The River Stour has been used for centuries as a source of power. Many different processes were performed by the use of water power:- Corn milling, fulling, paper making and electricity generation. Many of the mills survive today as house conversions, with two of them still working commercially.

==Upper Great Stour==

The upper reaches of the Great Stour powered eight watermills, with a further two on tributaries.

===Chapel Mill, Lenham===

TQ 903 503

This corn mill in Lenham is the only one that was powered by the Upper Great Stour, the other watermills in Lenham were powered by the River Len. The mill building has been converted to residential use, devoid of machinery. It had a breast shot waterwheel.

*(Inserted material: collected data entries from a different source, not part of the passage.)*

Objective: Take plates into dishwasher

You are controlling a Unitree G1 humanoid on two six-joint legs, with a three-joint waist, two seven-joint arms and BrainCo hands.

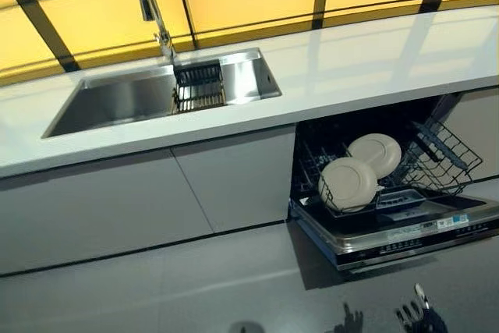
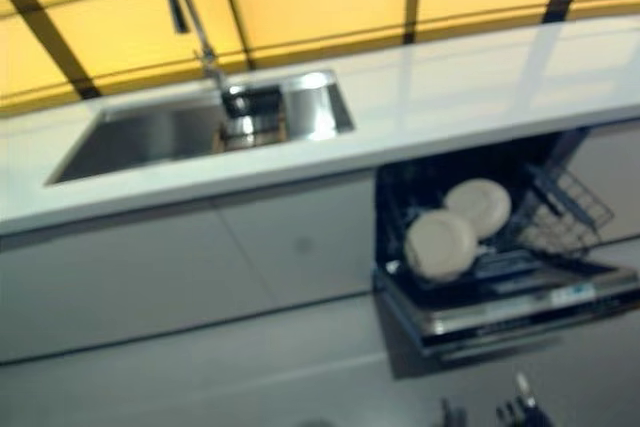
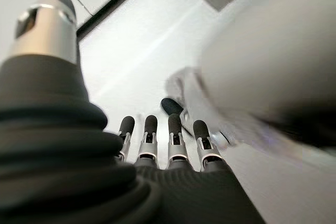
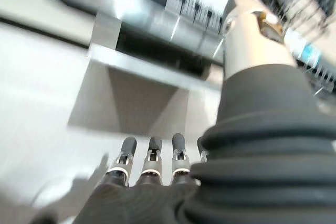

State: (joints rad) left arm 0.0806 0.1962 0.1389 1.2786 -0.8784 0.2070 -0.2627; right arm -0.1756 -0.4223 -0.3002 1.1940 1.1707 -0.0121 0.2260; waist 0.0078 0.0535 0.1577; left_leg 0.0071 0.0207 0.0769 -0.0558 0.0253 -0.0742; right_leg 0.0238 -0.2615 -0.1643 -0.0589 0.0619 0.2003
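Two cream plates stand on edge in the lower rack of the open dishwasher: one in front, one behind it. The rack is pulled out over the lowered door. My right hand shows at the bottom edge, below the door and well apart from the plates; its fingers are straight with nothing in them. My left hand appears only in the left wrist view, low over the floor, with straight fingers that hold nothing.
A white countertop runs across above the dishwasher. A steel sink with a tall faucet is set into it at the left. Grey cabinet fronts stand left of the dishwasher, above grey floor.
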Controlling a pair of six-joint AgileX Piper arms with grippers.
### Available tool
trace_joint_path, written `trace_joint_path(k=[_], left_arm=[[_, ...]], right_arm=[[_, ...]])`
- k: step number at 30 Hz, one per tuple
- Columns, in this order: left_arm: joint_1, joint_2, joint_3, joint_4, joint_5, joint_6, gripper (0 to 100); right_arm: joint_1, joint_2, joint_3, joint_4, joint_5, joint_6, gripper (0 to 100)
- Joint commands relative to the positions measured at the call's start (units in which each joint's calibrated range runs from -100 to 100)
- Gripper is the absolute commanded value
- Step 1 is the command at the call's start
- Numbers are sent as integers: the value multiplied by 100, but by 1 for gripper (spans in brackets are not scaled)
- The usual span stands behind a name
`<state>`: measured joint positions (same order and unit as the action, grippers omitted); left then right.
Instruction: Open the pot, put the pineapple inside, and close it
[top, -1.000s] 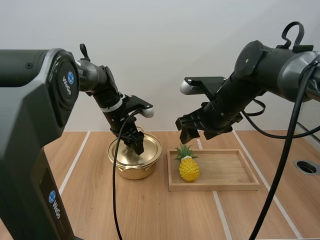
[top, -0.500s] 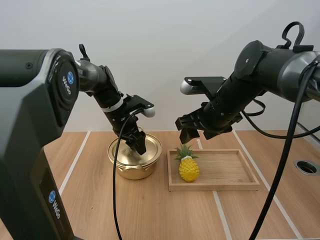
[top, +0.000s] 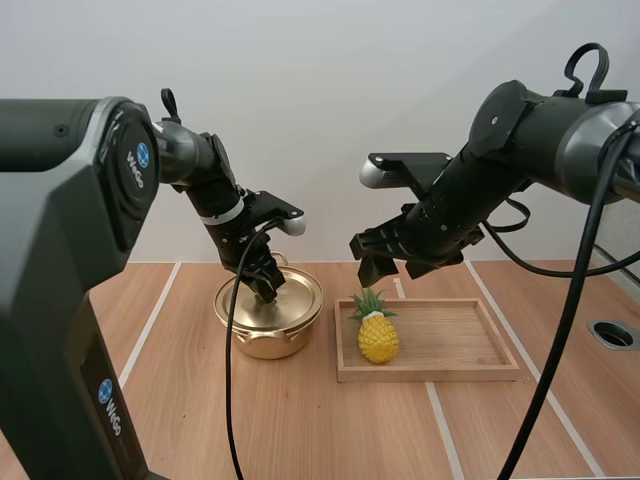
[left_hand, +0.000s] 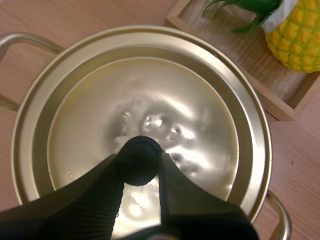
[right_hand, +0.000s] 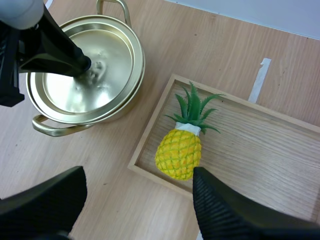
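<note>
Pineapple (top: 378, 335), yellow with a green leafy crown, stands in a shallow wooden tray (top: 440, 372) at the end nearest a round gold metal pot (top: 262, 345), whose matching lid (top: 302, 298) sits in place. Left hand (top: 265, 290) pinches the lid's black knob (left_hand: 140, 160) between its fingertips. Right hand (top: 385, 268) hangs above the pineapple, fingers spread wide and holding nothing, over the light wooden table (top: 300, 430).
</note>
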<state>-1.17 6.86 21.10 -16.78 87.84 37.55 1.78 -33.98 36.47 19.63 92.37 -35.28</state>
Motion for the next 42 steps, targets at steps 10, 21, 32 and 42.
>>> trace_joint_path(k=[10, 21, 32, 42], left_arm=[[-7, -1099, -1663, -651, -166, -462, 0], [-7, -2926, -3367, -1880, -2702, -513, 0], [-7, -4328, -3444, -2564, -7590, -513, 0], [-7, -4643, -3444, -2564, -8024, -504, 0]], right_arm=[[-16, -34, 21, 18, 69, -155, 100], [-16, -25, 21, -60, -448, -200, 100], [-16, 642, 21, -256, -717, -179, 100], [-16, 1802, 21, -190, -849, -309, 100]])
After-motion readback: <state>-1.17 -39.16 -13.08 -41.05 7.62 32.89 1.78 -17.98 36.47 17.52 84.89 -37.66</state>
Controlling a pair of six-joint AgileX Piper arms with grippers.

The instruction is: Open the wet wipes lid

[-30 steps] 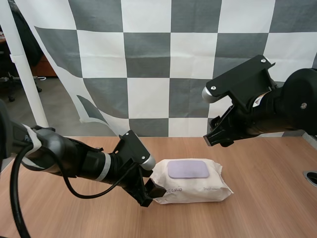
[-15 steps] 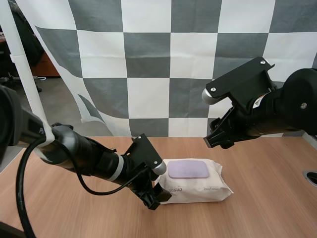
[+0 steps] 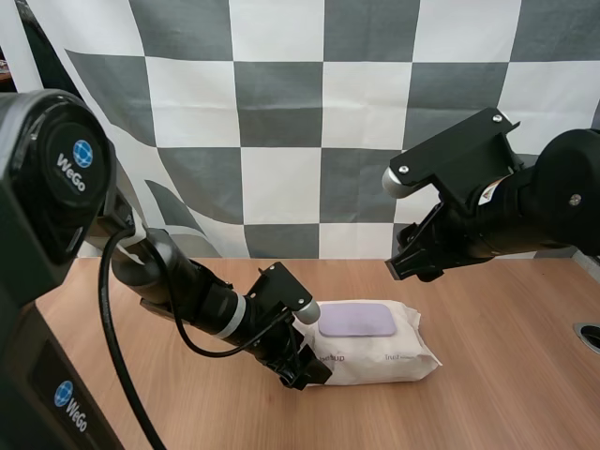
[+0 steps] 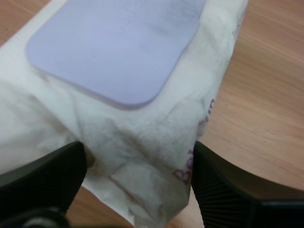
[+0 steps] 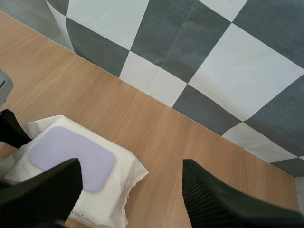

===Bowley Mill, Boughton Malherbe===

TQ 902 496

This corn mill in Boughton Malherbe is now a derelict ruin, with the remains of the ground floor, waterwheel and some machinery remaining. The waterwheel was overshot, some 12 ft diameter and 6 ft wide, carried on a 8 in diameter cast-iron axle. The Pit Wheel is of cast iron, and had 96 cogs. The Upright Shaft was wood, as was the clasp arm Great Spur Wheel, which drove three pairs of millstones. The mill building was 30 ft by 15 ft in plan, and new machinery was installed in 1881. The upper floors of the mill were pulled down in the 1960s as they had become unsafe.

===Burnt Mill, Charing===

TQ 913 492

This corn mill at Charing still remains in a derelict condition, with most of its machinery intact. The mill was working until the mid-1950s. The cast-iron waterwheel was 10 ft 4 in diameter and 5 ft wide, on a 9 in cast-iron axle. It bears the legend J HILL, ASHFORD, 1863. The pit wheel is 8 ft diameter with 80 cogs, driving a cast-iron Wallower carried on the upright shaft and driving a 6 ft diameter Great Spur Wheel which drove three pairs of millstones. A Crown Wheel drove two lineshafts. The mill was run by the Tanton family for many years. A John Tanton was the miller in 1764, and another John Tanton died in 1837 aged 72.

===Field Mill, Charing===

TQ 915 483

This corn mill at Charing still stands, retaining a little machinery. The overshot waterwheel was 10 ft 6 in diameter and 5 ft wide. It bears the legend HILL & SON ASHFORD 1877. The waterwheel is carried on a 11 in cast-iron axle, driving a cast-iron Pit Wheel. All other machinery has been removed. The mill had two pairs of millstones. Millers were a Mr Pay and Mr Pope from 1878 - 1892, and Walter Hicks in 1892, having previously been at the windmill.

===Swallow Mill, Little Chart===

TQ 934 469

This corn mill at Little Chart had an internal waterwheel. The millers in the 1850s and 1860s were the Large family.

=== Ford Mill, Little Chart ===
TQ 943 459

This was a paper mill. It was in use as a paper mill as early as 1776 and took its name from the ford which was near the mill. This was replaced by a bridge in 1836. George Langley ran the mill from the 1840s until 1876. The mill was owned by the Dering Estate at Pluckley. The overshot waterwheel was replaced by a turbine. In 1941, the mill was switched to the manufacture of flong for the Daily Express newspaper. Changing economic conditions meant that flong manufacture ceased in 1986.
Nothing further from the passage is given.